Task details:
Take every line containing "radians" out of the records.

═══ Entries supplied ═══

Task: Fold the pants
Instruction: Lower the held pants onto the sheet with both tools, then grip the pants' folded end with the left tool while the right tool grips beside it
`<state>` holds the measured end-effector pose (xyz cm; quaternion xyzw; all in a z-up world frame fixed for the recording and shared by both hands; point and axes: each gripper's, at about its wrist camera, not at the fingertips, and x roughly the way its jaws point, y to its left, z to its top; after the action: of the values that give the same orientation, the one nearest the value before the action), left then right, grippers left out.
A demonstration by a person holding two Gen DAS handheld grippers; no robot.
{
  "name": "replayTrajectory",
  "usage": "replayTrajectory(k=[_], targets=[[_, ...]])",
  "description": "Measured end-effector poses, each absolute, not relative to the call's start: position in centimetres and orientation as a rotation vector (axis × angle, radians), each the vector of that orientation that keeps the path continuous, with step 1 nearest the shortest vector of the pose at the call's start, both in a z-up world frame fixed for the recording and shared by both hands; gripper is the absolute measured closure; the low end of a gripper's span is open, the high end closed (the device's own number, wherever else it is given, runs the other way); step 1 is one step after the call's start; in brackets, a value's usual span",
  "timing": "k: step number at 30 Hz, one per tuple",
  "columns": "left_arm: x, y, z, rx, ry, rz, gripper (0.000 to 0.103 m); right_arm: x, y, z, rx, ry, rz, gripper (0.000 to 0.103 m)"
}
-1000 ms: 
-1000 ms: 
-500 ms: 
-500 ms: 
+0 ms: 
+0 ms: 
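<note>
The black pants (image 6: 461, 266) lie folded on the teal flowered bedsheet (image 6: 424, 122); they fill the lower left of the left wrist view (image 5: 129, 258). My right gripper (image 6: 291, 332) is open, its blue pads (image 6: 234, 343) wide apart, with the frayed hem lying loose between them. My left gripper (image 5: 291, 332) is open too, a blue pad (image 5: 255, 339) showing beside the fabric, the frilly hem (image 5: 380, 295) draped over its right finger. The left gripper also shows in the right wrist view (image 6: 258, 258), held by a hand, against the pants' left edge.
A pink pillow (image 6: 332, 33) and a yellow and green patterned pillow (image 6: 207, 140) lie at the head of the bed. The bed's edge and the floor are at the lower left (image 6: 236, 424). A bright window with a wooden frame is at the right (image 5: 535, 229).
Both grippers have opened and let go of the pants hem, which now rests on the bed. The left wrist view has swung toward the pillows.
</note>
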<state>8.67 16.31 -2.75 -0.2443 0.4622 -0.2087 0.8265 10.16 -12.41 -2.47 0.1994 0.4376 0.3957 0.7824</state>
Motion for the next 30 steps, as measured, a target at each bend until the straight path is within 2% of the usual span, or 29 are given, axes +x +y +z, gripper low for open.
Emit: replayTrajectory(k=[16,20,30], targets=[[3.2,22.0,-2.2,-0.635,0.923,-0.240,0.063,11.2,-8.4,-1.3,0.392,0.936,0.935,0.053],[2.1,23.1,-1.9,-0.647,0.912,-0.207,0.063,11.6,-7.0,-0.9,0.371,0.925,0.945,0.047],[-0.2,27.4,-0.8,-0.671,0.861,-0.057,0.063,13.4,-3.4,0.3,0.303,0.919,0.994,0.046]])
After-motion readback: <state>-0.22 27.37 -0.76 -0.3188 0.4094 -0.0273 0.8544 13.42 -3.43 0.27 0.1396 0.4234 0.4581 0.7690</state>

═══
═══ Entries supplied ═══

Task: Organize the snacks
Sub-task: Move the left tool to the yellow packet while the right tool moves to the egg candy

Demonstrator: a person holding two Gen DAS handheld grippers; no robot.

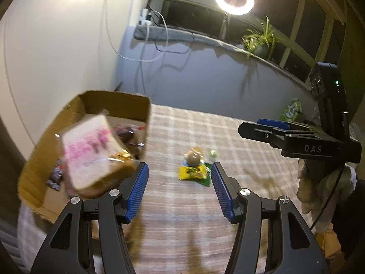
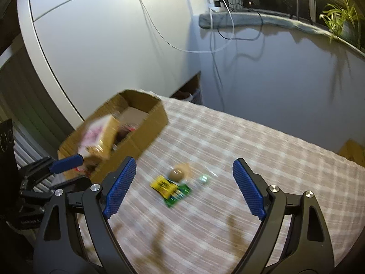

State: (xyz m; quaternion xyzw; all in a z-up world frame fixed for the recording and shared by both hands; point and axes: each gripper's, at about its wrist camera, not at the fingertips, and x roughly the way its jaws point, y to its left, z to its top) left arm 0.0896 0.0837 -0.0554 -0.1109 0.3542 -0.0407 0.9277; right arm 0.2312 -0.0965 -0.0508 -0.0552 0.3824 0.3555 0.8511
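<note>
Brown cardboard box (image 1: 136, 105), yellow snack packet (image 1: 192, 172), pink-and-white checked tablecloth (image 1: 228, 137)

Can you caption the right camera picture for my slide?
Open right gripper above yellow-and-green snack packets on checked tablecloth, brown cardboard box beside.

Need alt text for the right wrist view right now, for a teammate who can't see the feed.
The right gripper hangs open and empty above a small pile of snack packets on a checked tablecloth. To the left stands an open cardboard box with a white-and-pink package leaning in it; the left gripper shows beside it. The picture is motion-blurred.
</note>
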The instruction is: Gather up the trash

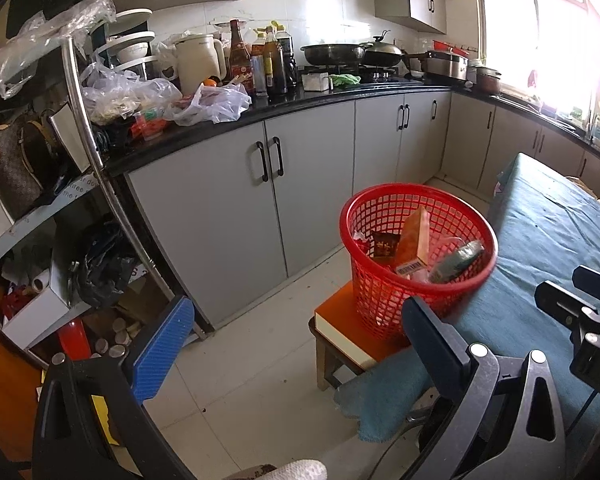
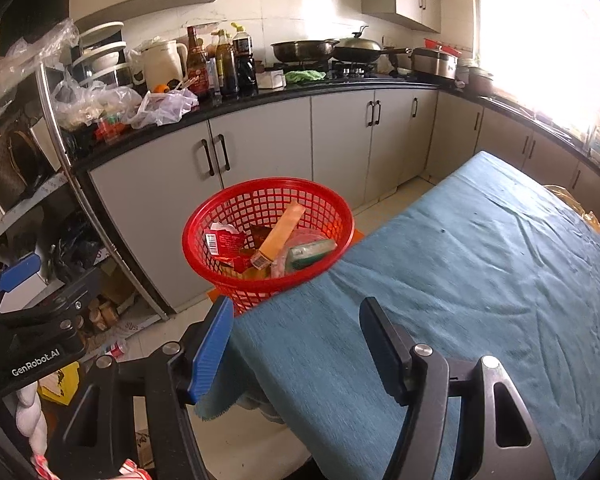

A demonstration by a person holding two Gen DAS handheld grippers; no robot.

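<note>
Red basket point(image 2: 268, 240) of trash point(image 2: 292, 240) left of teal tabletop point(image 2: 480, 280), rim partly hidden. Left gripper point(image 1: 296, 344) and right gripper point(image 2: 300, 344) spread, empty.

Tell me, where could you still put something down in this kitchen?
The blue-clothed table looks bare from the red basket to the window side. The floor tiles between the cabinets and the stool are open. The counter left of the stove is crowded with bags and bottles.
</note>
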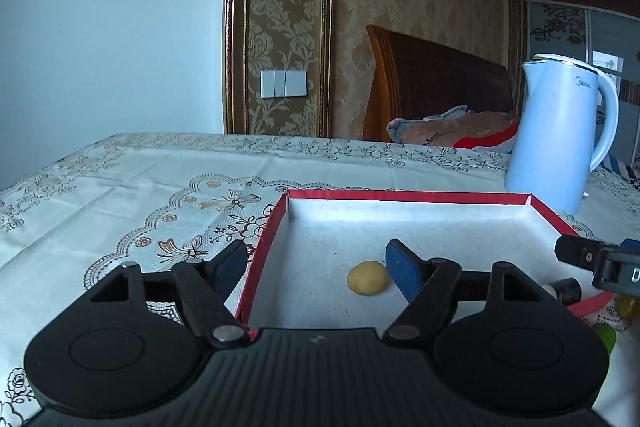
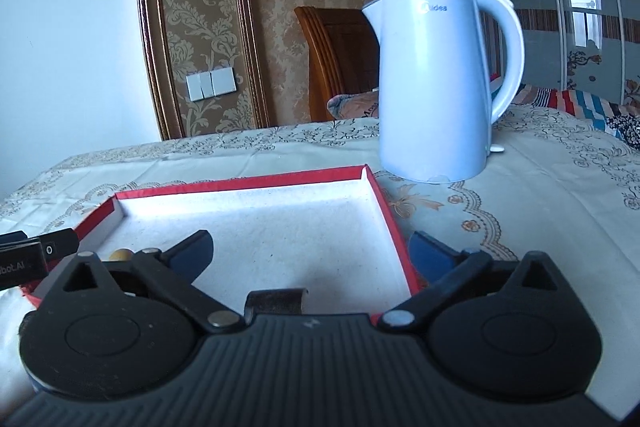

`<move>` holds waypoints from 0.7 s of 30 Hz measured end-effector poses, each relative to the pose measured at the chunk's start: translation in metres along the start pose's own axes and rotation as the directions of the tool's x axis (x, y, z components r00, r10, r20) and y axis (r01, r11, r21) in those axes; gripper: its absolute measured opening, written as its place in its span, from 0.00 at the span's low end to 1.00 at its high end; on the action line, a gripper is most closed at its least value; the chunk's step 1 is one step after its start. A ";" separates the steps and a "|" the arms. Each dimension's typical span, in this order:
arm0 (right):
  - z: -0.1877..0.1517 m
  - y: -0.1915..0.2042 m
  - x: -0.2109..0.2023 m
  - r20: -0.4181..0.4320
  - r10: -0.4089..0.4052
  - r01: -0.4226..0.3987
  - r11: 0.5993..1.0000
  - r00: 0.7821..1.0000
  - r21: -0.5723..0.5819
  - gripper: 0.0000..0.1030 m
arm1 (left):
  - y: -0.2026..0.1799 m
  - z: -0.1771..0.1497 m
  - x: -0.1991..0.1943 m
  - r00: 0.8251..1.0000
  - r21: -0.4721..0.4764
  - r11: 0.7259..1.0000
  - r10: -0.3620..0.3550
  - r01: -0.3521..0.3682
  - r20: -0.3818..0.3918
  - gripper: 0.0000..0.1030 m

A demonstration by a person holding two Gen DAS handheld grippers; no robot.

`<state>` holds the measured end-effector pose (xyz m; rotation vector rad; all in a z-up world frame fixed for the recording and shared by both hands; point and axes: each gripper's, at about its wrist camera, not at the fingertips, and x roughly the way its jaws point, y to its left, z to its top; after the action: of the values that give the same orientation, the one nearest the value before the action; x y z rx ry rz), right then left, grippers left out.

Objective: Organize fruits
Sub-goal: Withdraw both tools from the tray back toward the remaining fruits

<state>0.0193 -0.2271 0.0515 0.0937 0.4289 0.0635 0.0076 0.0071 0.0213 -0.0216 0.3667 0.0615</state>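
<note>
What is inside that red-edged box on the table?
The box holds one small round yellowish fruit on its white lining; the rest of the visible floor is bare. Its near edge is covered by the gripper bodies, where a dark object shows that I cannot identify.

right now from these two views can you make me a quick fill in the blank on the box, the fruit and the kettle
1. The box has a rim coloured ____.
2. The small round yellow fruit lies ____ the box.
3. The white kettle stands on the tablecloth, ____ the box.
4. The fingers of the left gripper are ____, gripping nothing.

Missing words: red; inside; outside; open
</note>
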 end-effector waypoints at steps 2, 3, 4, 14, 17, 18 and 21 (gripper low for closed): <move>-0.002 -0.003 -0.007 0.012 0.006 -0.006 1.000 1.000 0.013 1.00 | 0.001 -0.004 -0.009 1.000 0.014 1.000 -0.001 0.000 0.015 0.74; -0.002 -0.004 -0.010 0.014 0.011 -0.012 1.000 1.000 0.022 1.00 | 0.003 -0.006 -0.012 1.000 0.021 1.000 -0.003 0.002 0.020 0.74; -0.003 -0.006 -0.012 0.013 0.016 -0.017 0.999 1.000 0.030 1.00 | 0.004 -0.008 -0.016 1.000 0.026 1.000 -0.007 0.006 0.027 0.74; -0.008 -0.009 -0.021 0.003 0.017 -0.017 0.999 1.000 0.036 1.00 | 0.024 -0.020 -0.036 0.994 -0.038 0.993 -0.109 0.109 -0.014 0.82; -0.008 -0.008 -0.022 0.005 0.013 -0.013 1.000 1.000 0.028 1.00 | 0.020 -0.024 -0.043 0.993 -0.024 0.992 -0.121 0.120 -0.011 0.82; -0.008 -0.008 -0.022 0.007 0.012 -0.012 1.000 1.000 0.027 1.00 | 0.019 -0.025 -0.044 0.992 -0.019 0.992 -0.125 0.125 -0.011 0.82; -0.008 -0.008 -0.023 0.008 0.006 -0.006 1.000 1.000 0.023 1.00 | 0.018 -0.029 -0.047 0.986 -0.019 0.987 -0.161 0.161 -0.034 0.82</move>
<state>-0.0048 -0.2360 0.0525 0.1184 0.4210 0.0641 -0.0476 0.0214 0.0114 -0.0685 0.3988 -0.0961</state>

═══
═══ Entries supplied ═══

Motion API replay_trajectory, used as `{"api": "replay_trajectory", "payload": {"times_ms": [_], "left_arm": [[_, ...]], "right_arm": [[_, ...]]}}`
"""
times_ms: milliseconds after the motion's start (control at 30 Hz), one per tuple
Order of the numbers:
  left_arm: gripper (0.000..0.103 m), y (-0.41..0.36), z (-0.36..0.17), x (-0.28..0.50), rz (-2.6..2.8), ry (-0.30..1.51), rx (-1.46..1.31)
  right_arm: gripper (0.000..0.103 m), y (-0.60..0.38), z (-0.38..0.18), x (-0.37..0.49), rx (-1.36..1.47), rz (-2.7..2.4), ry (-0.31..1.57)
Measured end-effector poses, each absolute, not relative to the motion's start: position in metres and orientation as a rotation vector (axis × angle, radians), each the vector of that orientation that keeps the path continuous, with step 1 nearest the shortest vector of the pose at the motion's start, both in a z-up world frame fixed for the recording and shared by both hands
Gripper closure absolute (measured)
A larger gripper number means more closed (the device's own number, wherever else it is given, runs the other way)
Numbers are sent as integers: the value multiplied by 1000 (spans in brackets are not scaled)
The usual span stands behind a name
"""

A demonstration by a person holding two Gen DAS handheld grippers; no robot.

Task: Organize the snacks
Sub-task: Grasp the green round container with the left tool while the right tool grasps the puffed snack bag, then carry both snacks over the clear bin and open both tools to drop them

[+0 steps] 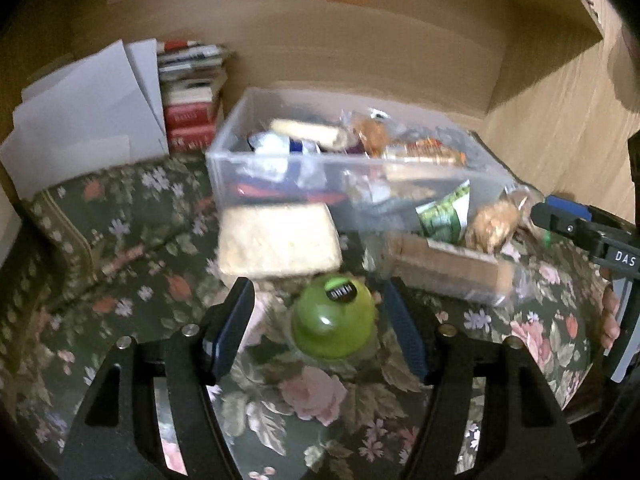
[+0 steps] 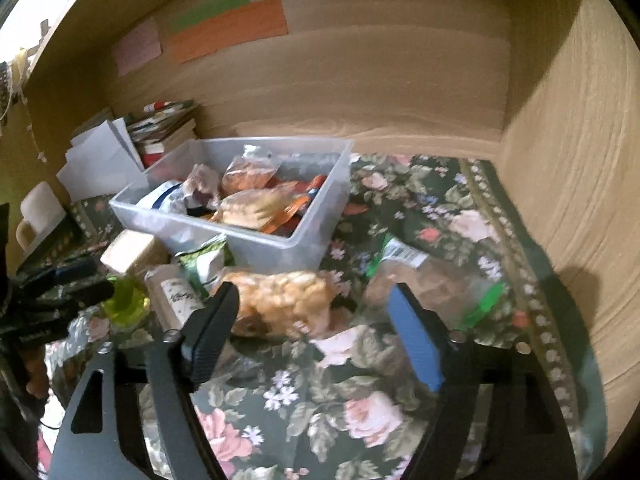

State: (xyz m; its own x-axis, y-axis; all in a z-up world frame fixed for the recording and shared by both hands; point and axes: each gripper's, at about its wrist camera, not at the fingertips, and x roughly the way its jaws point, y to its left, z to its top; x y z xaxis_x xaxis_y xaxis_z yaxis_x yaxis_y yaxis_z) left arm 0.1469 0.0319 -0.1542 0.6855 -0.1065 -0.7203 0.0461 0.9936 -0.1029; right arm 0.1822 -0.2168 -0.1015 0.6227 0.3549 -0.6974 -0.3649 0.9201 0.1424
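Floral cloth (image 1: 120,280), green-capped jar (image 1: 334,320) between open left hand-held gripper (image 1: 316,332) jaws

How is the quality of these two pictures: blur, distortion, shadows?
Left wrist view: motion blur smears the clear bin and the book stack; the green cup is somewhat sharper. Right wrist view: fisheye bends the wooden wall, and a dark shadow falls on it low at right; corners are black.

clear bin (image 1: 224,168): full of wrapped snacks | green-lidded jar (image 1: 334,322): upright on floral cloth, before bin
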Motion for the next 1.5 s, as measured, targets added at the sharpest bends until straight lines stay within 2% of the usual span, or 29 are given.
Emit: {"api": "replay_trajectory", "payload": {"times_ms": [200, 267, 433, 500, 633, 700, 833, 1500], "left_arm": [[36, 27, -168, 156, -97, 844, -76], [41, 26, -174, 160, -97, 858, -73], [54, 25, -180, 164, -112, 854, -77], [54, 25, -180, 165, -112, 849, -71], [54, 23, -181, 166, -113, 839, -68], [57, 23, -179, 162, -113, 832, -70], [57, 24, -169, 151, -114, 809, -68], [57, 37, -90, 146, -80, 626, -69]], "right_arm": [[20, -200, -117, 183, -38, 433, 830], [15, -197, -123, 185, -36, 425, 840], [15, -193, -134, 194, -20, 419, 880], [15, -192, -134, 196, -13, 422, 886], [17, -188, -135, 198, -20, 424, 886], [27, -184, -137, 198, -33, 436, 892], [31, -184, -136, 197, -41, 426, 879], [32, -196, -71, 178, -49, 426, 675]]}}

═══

Expected output:
  "description": "Measured end-effector poses, each absolute, not relative to the call's start: position in centimetres and orientation as a rotation vector (axis × angle, radians), each the vector of that orientation that keeps the path continuous, with step 1 nearest the shortest vector of the pose at the call's start, both in a z-up world frame fixed for the recording and shared by both hands; gripper is the absolute measured closure; the low end of a gripper's span is open, the high end closed (the device's own number, wherever else it is given, runs the other way); step 1 is one step after the call's start; in brackets, a value's usual span",
Measured end-effector poses, each absolute, not relative to the motion's start: position in metres and orientation as a rotation vector (axis × angle, radians), each the vector of that orientation that keeps the path continuous, with step 1 nearest the shortest vector of the pose at the motion's start, both in a z-up world frame fixed for the recording and shared by both hands

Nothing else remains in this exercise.